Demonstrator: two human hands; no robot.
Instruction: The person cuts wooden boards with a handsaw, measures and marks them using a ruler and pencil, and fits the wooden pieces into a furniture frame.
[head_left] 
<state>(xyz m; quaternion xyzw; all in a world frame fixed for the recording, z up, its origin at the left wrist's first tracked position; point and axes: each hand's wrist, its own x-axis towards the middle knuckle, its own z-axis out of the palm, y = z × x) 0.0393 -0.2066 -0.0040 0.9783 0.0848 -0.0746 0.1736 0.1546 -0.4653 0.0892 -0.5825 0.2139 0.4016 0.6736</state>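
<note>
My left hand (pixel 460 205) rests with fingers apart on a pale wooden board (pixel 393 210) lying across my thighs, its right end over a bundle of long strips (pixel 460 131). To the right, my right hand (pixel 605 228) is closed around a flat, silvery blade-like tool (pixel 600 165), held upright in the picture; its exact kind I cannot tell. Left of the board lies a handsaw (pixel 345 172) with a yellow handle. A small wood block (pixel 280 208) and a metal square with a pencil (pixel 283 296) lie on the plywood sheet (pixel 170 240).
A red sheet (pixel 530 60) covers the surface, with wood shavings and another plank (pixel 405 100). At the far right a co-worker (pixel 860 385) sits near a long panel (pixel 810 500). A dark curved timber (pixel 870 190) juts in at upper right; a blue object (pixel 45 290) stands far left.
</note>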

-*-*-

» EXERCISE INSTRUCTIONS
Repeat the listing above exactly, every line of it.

» EXPECTED OUTPUT
Demonstrator: two human hands; no robot.
Instruction: The person cuts wooden boards with a handsaw, measures and marks them using a ruler and pencil, and fits the wooden pieces into a furniture frame.
[head_left] 
<state>(xyz m; quaternion xyzw; all in a world frame fixed for the recording, z up, its origin at the left wrist's first tracked position; point and axes: each hand's wrist, its own x-axis towards the middle knuckle, its own z-axis out of the palm, y = z × x) 0.0393 -0.2066 -0.0040 0.9783 0.0848 -0.0746 0.1736 0.1546 -0.4653 0.0892 -0.5825 0.2139 0.4016 0.6736</state>
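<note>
My left hand (pixel 460 205) rests with fingers apart on a pale wooden board (pixel 393 210) lying across my thighs, its right end over a bundle of long strips (pixel 460 131). To the right, my right hand (pixel 605 228) is closed around a flat, silvery blade-like tool (pixel 600 165), held upright in the picture; its exact kind I cannot tell. Left of the board lies a handsaw (pixel 345 172) with a yellow handle. A small wood block (pixel 280 208) and a metal square with a pencil (pixel 283 296) lie on the plywood sheet (pixel 170 240).
A red sheet (pixel 530 60) covers the surface, with wood shavings and another plank (pixel 405 100). At the far right a co-worker (pixel 860 385) sits near a long panel (pixel 810 500). A dark curved timber (pixel 870 190) juts in at upper right; a blue object (pixel 45 290) stands far left.
</note>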

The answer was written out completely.